Q19: Let S = {1, 2, 3, 5, 7, 10, 11}. The number of non-empty subsets of S that have the sum of all elements a multiple of 3, is _____________.
Ans: 43
Elements of the type 3k = 3
Elements of the type 3k + 1 = 1 , 7 , 9
Elements of the type 3k + 2 = 2 , 5 , 11
Subsets containing one element S₁ = 1
Subsets containing two elements
S₂ = ³C ₁ × ³C₁ = 9
Subsets containing three elements
S₃ = ³C₁ × ³C₁ + 1 + 1 = 11
Subsets containing four elements
S₄ = ³C₃ + ³C₃ + ³C₂ × ³C₂ = 11
Subsets containing five elements
S₅ = ³C₂ × ³C₂ × 1 = 9
Subsets containing six elements
S₆ = 1
Subsets containing seven elements S₇ = 1
⇒ sum = 43

Q20: The minimum number of elements that must be added to the relation R = {(a, b), (b, c), (b, d)} on the set {a, b, c, d} so that it is an equivalence relation, is __________.
Ans: 13
R = { (a , b) (b , c) (b , d)}
S : {a , b , c , d}
Adding (a , a) , (b , b) , (c , c) , (d , d) make reflexive.

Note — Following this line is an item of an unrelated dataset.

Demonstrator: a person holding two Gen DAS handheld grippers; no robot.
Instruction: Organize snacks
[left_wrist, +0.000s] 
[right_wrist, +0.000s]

Adding (b , a) , (c , b) , (d , b) make Symmetric
And adding (a , d) , (a , c) to make transitive
Further (d , a) & (c , a) to be added to make Symmetricity.
Further (c , d) & (d , c) also be added.
So total 13 elements to be added to make equivalence.